» EXERCISE OBJECTIVE
Would you restate the listing word for word, with the images omitted?

__________________________________________________

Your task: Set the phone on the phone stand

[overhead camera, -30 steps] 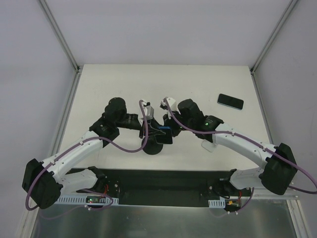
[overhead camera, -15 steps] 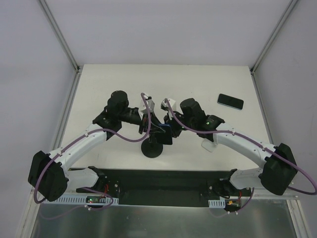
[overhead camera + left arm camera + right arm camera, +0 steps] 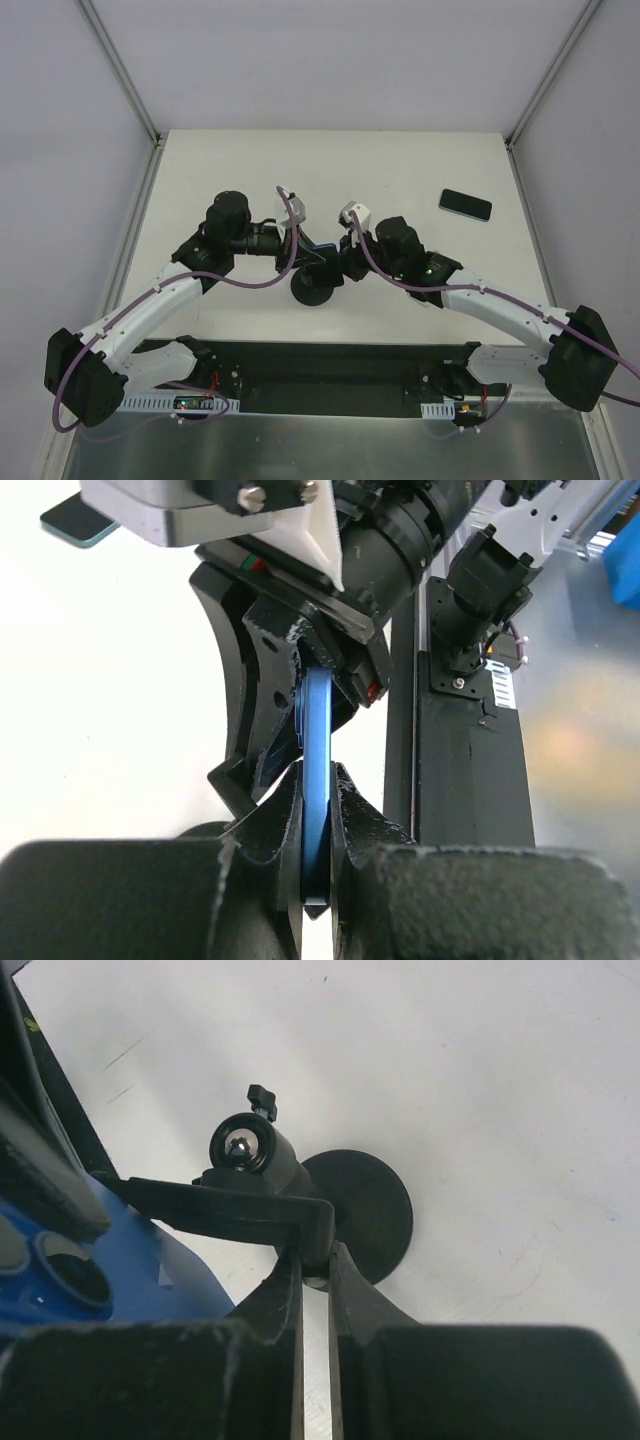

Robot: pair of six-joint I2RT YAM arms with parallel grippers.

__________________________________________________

» SOLUTION FOR THIS EXERCISE
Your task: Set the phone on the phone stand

[overhead camera, -30 steps] 
[overhead camera, -15 steps] 
[overhead camera + left arm camera + right arm camera, +0 steps] 

Robot: pair of six-joint I2RT YAM arms with parallel grippers.

There is nothing else to add to the answer.